--- Given information Enclosed Below ---

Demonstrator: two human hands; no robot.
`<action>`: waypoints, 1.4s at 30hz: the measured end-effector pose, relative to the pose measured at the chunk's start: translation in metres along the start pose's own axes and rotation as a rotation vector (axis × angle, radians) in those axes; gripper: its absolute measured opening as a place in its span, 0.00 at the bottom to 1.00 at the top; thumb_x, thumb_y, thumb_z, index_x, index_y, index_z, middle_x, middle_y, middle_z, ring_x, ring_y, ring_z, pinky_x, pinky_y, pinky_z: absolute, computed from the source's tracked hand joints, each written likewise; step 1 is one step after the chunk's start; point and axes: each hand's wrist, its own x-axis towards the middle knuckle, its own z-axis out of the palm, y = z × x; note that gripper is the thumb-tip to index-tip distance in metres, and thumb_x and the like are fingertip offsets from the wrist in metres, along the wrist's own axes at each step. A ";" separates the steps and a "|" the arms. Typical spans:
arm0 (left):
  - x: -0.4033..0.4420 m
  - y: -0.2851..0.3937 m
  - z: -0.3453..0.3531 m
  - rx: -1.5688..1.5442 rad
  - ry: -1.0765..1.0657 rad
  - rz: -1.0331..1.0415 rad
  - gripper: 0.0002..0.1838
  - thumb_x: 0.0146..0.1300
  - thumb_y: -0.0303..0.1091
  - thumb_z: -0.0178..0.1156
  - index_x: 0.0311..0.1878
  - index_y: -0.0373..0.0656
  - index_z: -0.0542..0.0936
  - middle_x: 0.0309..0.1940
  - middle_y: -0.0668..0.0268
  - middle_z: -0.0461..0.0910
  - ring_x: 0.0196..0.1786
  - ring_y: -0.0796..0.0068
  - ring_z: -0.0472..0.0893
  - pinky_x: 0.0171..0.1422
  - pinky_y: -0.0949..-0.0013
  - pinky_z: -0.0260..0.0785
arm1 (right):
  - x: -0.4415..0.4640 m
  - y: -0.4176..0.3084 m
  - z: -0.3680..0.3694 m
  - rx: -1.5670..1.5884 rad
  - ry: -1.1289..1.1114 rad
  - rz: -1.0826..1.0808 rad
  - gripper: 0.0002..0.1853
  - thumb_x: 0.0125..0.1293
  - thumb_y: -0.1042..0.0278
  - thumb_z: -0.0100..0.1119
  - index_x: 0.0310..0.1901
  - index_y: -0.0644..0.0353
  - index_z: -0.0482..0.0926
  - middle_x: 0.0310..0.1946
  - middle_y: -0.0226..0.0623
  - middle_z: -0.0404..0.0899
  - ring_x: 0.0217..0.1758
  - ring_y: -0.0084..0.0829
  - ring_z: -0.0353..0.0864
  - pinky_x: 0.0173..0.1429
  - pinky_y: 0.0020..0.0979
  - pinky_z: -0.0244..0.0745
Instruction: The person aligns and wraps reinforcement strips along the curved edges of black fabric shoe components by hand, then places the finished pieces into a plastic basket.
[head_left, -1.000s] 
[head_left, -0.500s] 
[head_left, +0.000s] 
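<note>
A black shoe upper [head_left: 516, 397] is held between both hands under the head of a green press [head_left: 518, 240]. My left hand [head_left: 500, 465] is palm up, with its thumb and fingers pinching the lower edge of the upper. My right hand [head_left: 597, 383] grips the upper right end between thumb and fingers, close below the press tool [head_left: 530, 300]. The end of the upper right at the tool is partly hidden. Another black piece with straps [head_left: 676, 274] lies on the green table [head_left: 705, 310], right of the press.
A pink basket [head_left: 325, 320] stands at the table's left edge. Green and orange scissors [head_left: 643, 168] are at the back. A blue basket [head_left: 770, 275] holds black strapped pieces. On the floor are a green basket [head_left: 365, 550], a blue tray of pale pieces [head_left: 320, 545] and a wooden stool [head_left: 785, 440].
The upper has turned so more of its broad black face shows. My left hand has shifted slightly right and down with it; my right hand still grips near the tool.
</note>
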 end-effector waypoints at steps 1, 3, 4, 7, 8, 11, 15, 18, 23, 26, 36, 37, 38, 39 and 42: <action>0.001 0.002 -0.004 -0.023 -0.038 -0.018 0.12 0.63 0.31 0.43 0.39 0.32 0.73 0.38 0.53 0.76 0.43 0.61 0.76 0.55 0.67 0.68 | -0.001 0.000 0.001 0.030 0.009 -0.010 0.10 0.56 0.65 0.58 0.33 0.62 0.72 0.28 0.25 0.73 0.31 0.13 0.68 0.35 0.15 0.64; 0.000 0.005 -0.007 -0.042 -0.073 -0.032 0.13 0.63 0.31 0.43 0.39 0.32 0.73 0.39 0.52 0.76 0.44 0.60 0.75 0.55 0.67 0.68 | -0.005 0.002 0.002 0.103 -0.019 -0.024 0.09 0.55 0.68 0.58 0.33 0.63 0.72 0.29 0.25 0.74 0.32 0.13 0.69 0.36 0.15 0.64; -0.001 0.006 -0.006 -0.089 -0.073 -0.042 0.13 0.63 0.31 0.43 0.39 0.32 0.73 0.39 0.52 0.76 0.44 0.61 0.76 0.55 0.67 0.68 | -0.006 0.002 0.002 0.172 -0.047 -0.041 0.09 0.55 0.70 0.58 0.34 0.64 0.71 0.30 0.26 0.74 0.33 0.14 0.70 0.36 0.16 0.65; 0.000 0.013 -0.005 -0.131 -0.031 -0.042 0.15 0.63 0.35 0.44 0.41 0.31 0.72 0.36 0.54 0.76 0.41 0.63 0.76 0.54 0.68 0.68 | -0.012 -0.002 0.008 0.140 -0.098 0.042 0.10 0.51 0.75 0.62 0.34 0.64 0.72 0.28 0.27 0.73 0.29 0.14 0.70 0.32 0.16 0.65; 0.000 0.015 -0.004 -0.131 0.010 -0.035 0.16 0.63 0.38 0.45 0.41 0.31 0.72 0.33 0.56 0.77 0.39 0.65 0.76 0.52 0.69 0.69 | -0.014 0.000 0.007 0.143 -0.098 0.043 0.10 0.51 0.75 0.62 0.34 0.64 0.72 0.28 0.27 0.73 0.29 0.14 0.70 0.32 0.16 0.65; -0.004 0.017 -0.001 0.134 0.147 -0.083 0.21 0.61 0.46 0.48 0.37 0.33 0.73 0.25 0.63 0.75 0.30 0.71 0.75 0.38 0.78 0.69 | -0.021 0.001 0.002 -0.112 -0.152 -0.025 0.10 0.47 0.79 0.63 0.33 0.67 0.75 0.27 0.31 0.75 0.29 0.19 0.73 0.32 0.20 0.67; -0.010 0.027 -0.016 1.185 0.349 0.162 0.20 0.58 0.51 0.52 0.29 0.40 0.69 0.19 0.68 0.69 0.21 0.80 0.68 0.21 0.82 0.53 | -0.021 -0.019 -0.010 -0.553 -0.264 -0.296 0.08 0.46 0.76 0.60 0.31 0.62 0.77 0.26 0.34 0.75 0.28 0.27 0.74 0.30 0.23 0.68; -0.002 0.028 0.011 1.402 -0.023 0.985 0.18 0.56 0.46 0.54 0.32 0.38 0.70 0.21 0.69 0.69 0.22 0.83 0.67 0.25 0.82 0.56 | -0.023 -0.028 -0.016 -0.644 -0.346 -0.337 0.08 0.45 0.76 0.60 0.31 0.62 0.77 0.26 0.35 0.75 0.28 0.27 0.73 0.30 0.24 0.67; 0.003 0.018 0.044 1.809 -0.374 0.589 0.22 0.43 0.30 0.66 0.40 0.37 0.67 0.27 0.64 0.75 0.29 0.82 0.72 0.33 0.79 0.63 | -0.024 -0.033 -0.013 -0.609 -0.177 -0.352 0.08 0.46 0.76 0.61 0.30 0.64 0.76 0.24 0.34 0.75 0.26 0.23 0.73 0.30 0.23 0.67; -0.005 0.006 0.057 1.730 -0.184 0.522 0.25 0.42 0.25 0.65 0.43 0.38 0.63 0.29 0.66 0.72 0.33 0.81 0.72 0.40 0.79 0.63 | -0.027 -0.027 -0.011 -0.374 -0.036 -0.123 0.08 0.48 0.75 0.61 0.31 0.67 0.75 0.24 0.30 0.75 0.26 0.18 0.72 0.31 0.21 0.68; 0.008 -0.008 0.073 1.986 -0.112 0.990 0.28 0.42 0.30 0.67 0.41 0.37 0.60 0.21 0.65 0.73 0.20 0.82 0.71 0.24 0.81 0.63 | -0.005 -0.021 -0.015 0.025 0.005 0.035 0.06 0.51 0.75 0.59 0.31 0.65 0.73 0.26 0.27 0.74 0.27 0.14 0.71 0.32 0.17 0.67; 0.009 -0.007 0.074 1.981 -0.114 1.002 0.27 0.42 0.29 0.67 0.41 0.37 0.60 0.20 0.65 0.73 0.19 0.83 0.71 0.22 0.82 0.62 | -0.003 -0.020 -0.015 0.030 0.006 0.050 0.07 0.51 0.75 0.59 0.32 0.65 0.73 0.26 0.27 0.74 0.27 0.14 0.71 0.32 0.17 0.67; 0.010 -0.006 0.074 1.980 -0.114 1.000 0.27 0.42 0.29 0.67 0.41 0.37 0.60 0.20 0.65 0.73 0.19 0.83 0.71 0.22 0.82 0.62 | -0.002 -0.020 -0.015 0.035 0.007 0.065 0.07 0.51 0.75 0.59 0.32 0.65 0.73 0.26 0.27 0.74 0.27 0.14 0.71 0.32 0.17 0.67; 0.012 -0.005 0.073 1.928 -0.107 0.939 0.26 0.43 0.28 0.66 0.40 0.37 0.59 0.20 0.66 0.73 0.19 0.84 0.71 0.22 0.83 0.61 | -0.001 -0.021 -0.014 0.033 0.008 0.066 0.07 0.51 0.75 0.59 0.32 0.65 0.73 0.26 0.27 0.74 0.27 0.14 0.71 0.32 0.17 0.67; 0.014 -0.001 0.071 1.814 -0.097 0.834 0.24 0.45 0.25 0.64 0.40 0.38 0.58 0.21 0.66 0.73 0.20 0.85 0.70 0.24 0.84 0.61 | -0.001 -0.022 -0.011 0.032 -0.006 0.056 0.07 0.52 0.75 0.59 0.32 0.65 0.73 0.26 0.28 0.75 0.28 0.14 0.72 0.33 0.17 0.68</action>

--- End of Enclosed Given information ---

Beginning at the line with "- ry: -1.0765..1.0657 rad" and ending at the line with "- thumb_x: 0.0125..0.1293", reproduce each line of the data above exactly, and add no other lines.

**Task solution**
  - ry: -1.0765..1.0657 rad
  - rz: -1.0331..1.0415 rad
  - gripper: 0.0002..0.1838
  - thumb_x: 0.0146..0.1300
  - thumb_y: -0.0303..0.1091
  - thumb_z: -0.0178..0.1156
  - index_x: 0.0311..0.1878
  - index_y: -0.0373..0.0656
  - index_z: -0.0542..0.0936
  - middle_x: 0.0309..0.1940
  - middle_y: -0.0668..0.0268
  - middle_z: -0.0461..0.0910
  - ring_x: 0.0196..0.1786
  - ring_y: -0.0796..0.0068
  - ring_z: -0.0472..0.0893
  - pinky_x: 0.0171..0.1422
  - pinky_y: -0.0949..-0.0013
  - pinky_z: -0.0260..0.0785
arm1 (right):
  - x: -0.4415..0.4640 m
  - y: -0.4176..0.3084 m
  - z: -0.3680..0.3694 m
  - rx: -1.5670..1.5884 rad
  - ry: -1.1289..1.1114 rad
  - rz: -1.0826..1.0808 rad
  - gripper: 0.0002..0.1853
  - thumb_x: 0.0125..0.1293

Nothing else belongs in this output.